TASK TO CARRY OUT
Word for word, copy the entire listing below, but do not carry over any pictures.

DATA SEGMENT
☆ ☆ ☆ ☆ ☆ ☆ ☆

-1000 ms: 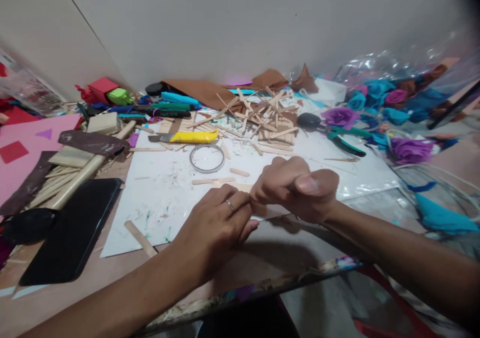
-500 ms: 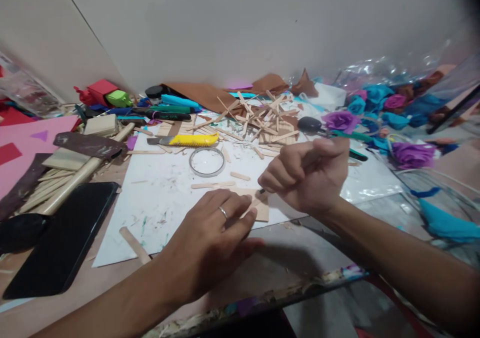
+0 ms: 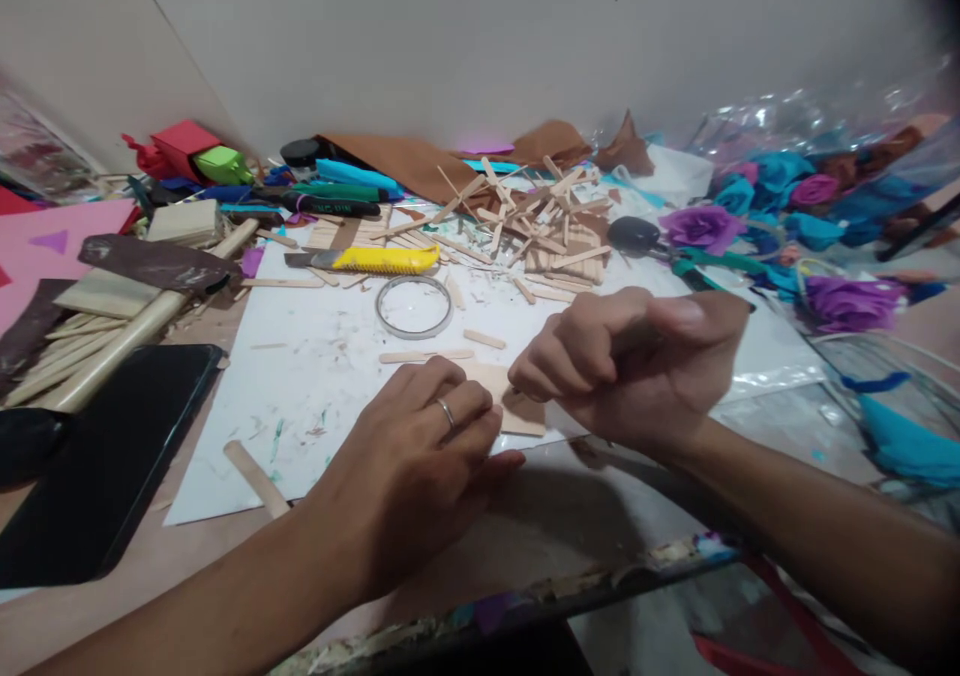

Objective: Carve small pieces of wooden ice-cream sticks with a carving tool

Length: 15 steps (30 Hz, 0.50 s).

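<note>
My left hand [image 3: 424, 456], with a ring on one finger, lies fingers-down on a small flat wooden panel [image 3: 521, 414] on the white sheet [image 3: 315, 396], pressing it in place. My right hand [image 3: 630, 361] hovers just right of it, curled into a fist with the thumb stretched out. Its fingertips are right over the panel's far edge. Whatever the fist holds is hidden by the fingers.
Behind the hands lie a tape ring [image 3: 414, 306], a yellow utility knife [image 3: 375, 259] and a heap of wooden sticks [image 3: 532, 221]. A black slab [image 3: 97, 456] sits at the left, a loose stick [image 3: 255, 476] near it. Paper flowers [image 3: 705, 226] and green-handled pliers [image 3: 701, 271] are on the right.
My right hand lifted off the panel and swung right, then came back down a little toward it. My left hand stayed pressed on the panel.
</note>
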Each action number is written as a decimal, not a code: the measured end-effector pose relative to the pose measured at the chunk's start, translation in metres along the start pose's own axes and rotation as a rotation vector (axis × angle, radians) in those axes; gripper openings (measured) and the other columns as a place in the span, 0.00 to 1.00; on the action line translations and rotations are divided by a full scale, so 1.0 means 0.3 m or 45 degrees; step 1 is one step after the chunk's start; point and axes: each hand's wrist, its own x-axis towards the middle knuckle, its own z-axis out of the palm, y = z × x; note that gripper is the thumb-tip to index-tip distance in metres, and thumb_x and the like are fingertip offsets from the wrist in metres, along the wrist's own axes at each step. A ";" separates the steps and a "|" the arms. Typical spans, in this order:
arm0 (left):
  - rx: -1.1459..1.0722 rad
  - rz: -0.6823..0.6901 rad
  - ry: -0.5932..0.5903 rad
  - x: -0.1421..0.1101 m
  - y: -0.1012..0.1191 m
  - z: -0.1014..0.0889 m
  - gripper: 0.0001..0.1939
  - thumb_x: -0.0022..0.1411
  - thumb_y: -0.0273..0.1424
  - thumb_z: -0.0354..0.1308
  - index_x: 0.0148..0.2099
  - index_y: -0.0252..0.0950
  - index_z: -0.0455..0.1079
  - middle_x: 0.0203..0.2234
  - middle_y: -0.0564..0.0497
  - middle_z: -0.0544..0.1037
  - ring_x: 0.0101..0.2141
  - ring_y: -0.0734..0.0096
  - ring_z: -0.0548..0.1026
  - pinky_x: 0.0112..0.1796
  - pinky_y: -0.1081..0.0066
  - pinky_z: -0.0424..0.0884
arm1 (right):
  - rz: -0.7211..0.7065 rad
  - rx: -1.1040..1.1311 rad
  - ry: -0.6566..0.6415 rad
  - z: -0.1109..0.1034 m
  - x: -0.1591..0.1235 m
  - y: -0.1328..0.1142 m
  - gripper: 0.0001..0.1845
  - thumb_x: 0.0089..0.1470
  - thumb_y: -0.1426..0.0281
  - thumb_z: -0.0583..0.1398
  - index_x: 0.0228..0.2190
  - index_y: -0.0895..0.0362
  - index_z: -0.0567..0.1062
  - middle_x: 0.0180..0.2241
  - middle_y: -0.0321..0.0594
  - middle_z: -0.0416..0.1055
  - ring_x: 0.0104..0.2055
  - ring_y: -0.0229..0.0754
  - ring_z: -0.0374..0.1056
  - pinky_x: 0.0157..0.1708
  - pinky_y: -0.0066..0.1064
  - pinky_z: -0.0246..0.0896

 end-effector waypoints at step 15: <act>-0.038 -0.016 -0.014 0.005 0.002 -0.001 0.09 0.74 0.32 0.58 0.45 0.34 0.79 0.38 0.46 0.81 0.42 0.58 0.72 0.41 0.57 0.74 | 0.044 0.027 0.047 0.028 -0.015 -0.006 0.27 0.59 0.53 0.61 0.17 0.54 0.60 0.14 0.28 0.47 0.17 0.34 0.43 0.22 0.32 0.44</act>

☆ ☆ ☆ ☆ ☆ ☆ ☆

RESULT FOR THIS TASK
-1000 ms: 
-500 ms: 
+0 ms: 

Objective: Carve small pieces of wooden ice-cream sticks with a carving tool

Length: 15 steps (30 Hz, 0.50 s).

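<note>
My left hand [image 3: 424, 456], with a ring on one finger, lies fingers-down on a small flat wooden panel [image 3: 521, 414] on the white sheet [image 3: 315, 396], pressing it in place. My right hand [image 3: 630, 361] hovers just right of it, curled into a fist with the thumb stretched out. Its fingertips are right over the panel's far edge. Whatever the fist holds is hidden by the fingers.
Behind the hands lie a tape ring [image 3: 414, 306], a yellow utility knife [image 3: 375, 259] and a heap of wooden sticks [image 3: 532, 221]. A black slab [image 3: 97, 456] sits at the left, a loose stick [image 3: 255, 476] near it. Paper flowers [image 3: 705, 226] and green-handled pliers [image 3: 701, 271] are on the right.
My right hand lifted off the panel and swung right, then came back down a little toward it. My left hand stayed pressed on the panel.
</note>
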Each action number is written as a decimal, not a code: the measured end-effector pose relative to the pose measured at the chunk's start, translation in metres along the start pose's own axes and rotation as a rotation vector (axis × angle, radians) in those axes; gripper openings (measured) and the other columns as a place in the span, 0.00 to 1.00; on the action line translations and rotations are divided by a full scale, so 1.0 means 0.3 m or 45 degrees; step 1 is one step after the chunk's start; point and axes: each hand's wrist, its own x-axis towards the middle knuckle, its own z-axis out of the palm, y = z × x; note that gripper is the thumb-tip to index-tip distance in metres, and thumb_x and the like are fingertip offsets from the wrist in metres, along the wrist's own axes at each step. A ";" separates the steps and a "|" the arms. Typical spans, in this order:
arm0 (left):
  - rx: -1.1459..1.0722 rad
  - rz: -0.6823..0.6901 rad
  - ry: -0.5932..0.5903 rad
  - x: -0.1421..0.1101 m
  - y: -0.1012..0.1191 m
  - z: -0.1014..0.0889 m
  - gripper: 0.0001..0.1939
  - thumb_x: -0.0022..0.1411
  - thumb_y: -0.0273..0.1424
  - thumb_z: -0.0354..0.1308
  - index_x: 0.0148..0.2099
  - index_y: -0.0252..0.0950
  - index_z: -0.0455..0.1079
  - middle_x: 0.0203..0.2234
  - middle_y: -0.0564..0.0497
  - middle_z: -0.0544..0.1037
  - ring_x: 0.0101..0.2141
  - ring_y: -0.0734..0.0096
  - ring_z: -0.0548..0.1026
  - pinky_x: 0.0112..0.1796
  - pinky_y: -0.1081..0.0066
  - pinky_z: -0.0424..0.0884
arm1 (right):
  - rz: -0.7211..0.7065 rad
  - rx: -1.1040..1.1311 rad
  - ry: -0.6566..0.6415 rad
  - z: -0.1109..0.1034 m
  - x: -0.1591..0.1235 m
  - y: -0.1328..0.1142 m
  - gripper: 0.0001..0.1845
  - thumb_x: 0.0089..0.1470
  - thumb_y: -0.1426..0.0281
  - thumb_z: -0.0583..0.1398
  - index_x: 0.0228..0.2190
  - index_y: -0.0895..0.0362
  - index_z: -0.0567..0.1062
  - middle_x: 0.0180..0.2241
  - middle_y: -0.0321..0.0594
  - middle_z: -0.0416..0.1055
  - ring_x: 0.0104..0.2055
  - ring_y: -0.0229..0.0754
  - ring_z: -0.0374..0.1056
  - pinky_x: 0.0157..0.1708
  - pinky_y: -0.0066..0.1064
  - pinky_z: -0.0246..0.0896

 end-effector waypoints at step 15: <act>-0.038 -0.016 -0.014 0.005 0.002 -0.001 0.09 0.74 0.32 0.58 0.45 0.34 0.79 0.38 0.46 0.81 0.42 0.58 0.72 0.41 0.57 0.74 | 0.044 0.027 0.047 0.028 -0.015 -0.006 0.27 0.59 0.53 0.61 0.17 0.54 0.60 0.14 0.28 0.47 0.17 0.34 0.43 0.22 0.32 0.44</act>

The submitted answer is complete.